Marijuana plants are seen at a secured growing facility in Washington County, N.Y., May 12, 2023. (AP Photo/Hans Pennink, File)

Schedule III drugs are easier to study, though the reclassification wouldn’t immediately reverse all barriers to study.

“It’s going to be really confusing for a long time,” said Ziva Cooper, director of the University of California, Los Angeles Center for Cannabis and Cannabinoids. “When the dust has settled, I don’t know how many years from now, research will be easier.”

Among the unknowns: whether researchers will be able to study marijuana from state-licensed dispensaries and how the federal Food and Drug Administration might oversee that.

Some researchers are optimistic.

“Reducing the schedule to schedule 3 will open up the door for us to be able to conduct research with human subjects with cannabis,” said Susan Ferguson, director of University of Washington’s Addictions, Drug & Alcohol Institute in Seattle.

WHAT ABOUT TAXES (AND BANKING)?

Under the federal tax code, businesses involved in “trafficking” in marijuana or any other Schedule I or II drug can’t deduct rent, payroll or various other expenses that other businesses can write off. (Yes, at least some cannabis businesses, particularly state-licensed ones, do pay taxes to the federal government, despite its prohibition on marijuana.) Industry groups say the tax rate often ends up at 70% or more.
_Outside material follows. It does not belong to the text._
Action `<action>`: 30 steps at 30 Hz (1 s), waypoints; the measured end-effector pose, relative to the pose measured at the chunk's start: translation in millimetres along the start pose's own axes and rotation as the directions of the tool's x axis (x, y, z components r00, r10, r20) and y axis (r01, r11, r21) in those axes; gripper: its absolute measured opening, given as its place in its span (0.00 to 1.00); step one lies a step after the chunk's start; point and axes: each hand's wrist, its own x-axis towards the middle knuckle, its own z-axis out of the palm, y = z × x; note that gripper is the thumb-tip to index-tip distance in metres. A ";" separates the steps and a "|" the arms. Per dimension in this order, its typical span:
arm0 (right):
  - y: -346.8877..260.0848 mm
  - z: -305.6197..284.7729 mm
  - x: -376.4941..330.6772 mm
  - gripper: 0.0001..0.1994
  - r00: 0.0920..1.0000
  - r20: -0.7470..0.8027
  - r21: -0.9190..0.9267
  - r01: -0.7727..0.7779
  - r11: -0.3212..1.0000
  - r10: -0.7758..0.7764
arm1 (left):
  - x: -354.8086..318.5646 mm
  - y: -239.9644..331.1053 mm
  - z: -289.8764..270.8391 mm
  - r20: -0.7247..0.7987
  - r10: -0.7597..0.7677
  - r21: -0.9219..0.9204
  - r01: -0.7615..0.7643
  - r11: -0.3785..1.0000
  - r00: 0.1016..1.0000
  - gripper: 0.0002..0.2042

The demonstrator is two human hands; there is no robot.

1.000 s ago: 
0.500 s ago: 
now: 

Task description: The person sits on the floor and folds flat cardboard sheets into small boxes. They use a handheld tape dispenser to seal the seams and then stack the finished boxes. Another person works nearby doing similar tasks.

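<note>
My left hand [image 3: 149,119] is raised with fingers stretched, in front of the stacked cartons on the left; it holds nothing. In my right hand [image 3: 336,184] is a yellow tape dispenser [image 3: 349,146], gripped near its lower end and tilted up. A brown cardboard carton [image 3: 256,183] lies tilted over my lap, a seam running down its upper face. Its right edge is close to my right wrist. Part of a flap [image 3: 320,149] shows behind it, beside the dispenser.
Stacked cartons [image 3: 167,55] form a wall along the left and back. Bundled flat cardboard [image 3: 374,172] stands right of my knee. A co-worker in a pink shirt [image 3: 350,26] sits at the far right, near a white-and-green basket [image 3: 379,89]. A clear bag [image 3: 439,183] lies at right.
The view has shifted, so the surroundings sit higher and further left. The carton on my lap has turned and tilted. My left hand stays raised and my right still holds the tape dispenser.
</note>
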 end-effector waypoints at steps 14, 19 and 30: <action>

The deduction rule doesn’t apply to Schedule III drugs, so the proposed change would cut cannabis companies’ taxes substantially.

They say it would treat them like other industries and help them compete against illegal competitors that are frustrating licensees and officials in places such as New York .

“You’re going to make these state-legal programs stronger,” says Adam Goers, of The Cannabist Company, formerly Columbia Care. He co-chairs a coalition of corporate and other players that’s pushing for rescheduling.

It could also mean more cannabis promotion and advertising if those costs could be deducted, according to Beau Kilmer, co-director of the RAND Drug Policy Center.

Rescheduling wouldn’t directly affect another marijuana business problem: difficulty accessing banks, particularly for loans, because the federally regulated institutions are wary of the drug’s legal status. The industry has been looking instead to a measure called the SAFE Banking Act . It has repeatedly passed the House but stalled in the Senate.

ARE THERE CRITICS? WHAT DO THEY SAY?

Indeed, there are, including the national anti-legalization group Smart Approaches to Marijuana. President Kevin Sabet, a former Obama administration drug policy official, said the HHS recommendation “flies in the face of science, reeks of politics” and gives a regrettable nod to an industry “desperately looking for legitimacy.”

Some legalization advocates say rescheduling weed is too incremental. They want to keep the focus on removing it completely from the controlled substances list, which doesn’t include such items as alcohol or tobacco (they’re regulated, but that’s not the same).

Paul Armentano, the deputy director of the National Organization for the Reform of Marijuana Laws, said that simply reclassifying marijuana would be “perpetuating the existing divide between state and federal marijuana policies.” Kaliko Castille, a past president of the Minority Cannabis Business Association, said rescheduling just “re-brands prohibition,” rather than giving an all-clear to state licensees and putting a definitive close to decades of arrests that disproportionately pulled in people of color.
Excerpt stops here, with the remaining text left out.